Aimee Jones assesses the UN High Seas Treaty's potential to safeguard international waters amid ongoing threats to the ocean and marine life from human activity.

overhead view of wave breaking in the ocean

Photo by John Towner

Historically, only 1% of international waters have been protected. The High Seas Treaty, agreed by UN Member States in March 2023, aims to change that.

Deemed crucial for enforcing the pledge that several countries made at the UN Biodiversity Conference in 2022 to protect one third of the sea (and land) by 2030, the treaty provides a means to protect the ocean from pressures caused by human activity.

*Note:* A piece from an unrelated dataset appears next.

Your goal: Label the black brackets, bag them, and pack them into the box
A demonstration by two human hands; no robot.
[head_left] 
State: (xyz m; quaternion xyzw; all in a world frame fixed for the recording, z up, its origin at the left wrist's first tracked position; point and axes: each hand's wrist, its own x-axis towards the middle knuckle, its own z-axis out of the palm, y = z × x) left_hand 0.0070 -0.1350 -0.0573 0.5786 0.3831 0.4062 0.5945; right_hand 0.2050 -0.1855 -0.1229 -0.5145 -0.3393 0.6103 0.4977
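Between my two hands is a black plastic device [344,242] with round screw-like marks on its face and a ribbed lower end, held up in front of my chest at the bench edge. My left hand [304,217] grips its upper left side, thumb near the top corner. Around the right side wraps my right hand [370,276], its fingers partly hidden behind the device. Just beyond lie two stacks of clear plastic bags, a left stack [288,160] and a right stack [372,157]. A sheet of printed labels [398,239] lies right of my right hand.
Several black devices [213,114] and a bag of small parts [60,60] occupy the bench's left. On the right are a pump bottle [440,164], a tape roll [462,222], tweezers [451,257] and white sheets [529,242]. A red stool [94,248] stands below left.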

Protection for the High Seas

The high seas, also known as international waters, make up two-thirds of the ocean. Governance of these areas is difficult as they lie beyond the control of any country. Known as the Biodiversity Beyond National Jurisdiction treaty (BBNJ), the new treaty aims to protect biodiversity by allowing the establishment of marine protected areas (MPAs) at a global level.

The journey to reaching agreement was a long one. Commenting on the historic deal in March 2023, director of the High Seas Alliance Rebecca Hubbard said, Following a two-week-long rollercoaster of a ride of negotiations and superhero efforts in the last 48 hours, governments reached agreement on key issues that will advance protection and better management of marine biodiversity in the high seas. What happens on the high seas will no longer be ‘out of sight, out of mind’.”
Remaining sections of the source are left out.